● **What the task asks**
Once you have read the listing, output it exactly and completely.
Available data Start Marker
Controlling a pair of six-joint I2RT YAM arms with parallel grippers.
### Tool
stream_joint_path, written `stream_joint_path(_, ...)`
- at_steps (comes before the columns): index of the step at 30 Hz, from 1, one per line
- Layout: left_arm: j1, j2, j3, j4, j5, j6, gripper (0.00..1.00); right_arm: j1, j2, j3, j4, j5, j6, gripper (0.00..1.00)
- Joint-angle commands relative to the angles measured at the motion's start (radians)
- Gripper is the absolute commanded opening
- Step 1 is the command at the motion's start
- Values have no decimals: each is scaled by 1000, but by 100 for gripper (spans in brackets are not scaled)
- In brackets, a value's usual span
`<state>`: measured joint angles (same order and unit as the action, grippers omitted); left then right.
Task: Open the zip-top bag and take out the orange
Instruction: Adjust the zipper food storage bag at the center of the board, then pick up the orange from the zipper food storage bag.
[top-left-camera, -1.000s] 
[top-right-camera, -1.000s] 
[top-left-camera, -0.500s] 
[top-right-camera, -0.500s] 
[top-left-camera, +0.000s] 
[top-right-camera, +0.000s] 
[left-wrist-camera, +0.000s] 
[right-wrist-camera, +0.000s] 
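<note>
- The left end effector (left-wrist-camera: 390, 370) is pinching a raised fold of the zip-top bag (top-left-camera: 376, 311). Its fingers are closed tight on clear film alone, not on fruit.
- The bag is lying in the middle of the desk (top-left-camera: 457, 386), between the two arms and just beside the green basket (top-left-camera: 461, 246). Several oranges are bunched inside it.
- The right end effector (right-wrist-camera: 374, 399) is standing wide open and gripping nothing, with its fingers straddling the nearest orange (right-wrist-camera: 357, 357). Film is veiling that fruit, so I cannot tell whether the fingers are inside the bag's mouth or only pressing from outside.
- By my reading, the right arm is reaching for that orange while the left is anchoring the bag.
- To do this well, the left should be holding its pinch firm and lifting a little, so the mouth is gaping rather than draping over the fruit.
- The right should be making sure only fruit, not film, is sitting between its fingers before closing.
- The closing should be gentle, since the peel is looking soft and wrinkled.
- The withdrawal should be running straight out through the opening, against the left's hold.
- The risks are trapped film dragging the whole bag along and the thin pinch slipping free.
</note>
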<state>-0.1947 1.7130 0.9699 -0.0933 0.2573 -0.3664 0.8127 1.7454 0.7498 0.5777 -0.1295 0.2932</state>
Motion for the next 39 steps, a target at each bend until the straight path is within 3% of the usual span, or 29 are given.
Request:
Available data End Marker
● **Solved problem**
Controlling a pair of six-joint I2RT YAM arms with parallel grippers.
### Tool
stream_joint_path, written `stream_joint_path(_, ...)`
- at_steps (comes before the columns): index of the step at 30 Hz, from 1, one per line
- Layout: left_arm: j1, j2, j3, j4, j5, j6, gripper (0.00..1.00); right_arm: j1, j2, j3, j4, j5, j6, gripper (0.00..1.00)
- Joint-angle commands relative to the angles measured at the motion's start (radians)
- Gripper is the absolute commanded opening
- Step 1 is the command at the motion's start
- Values have no decimals: each is scaled by 1000, but by 100 for gripper (spans in brackets are not scaled)
- In brackets, a value's usual span
`<state>`: measured joint angles (same order and unit as the action, grippers omitted); left then right.
Task: Open the zip-top bag and take out the orange
Instruction: Adjust the zipper food storage bag at the center of the board, then pick up the orange from the zipper food storage bag.
[top-left-camera, -1.000s] 
[top-right-camera, -1.000s] 
[top-left-camera, -0.500s] 
[top-right-camera, -0.500s] 
[top-left-camera, +0.000s] 
[top-right-camera, +0.000s] 
[left-wrist-camera, +0.000s] 
[right-wrist-camera, +0.000s] 
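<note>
- The left end effector (left-wrist-camera: 390, 370) is pinching a raised fold of the zip-top bag (top-left-camera: 376, 311). Its fingers are closed tight on clear film alone, not on fruit.
- The bag is lying in the middle of the desk (top-left-camera: 457, 386), between the two arms and just beside the green basket (top-left-camera: 461, 246). Several oranges are bunched inside it.
- The right end effector (right-wrist-camera: 374, 399) is standing wide open and gripping nothing, with its fingers straddling the nearest orange (right-wrist-camera: 357, 357). Film is veiling that fruit, so I cannot tell whether the fingers are inside the bag's mouth or only pressing from outside.
- By my reading, the right arm is reaching for that orange while the left is anchoring the bag.
- To do this well, the left should be holding its pinch firm and lifting a little, so the mouth is gaping rather than draping over the fruit.
- The right should be making sure only fruit, not film, is sitting between its fingers before closing.
- The closing should be gentle, since the peel is looking soft and wrinkled.
- The withdrawal should be running straight out through the opening, against the left's hold.
- The risks are trapped film dragging the whole bag along and the thin pinch slipping free.
</note>
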<state>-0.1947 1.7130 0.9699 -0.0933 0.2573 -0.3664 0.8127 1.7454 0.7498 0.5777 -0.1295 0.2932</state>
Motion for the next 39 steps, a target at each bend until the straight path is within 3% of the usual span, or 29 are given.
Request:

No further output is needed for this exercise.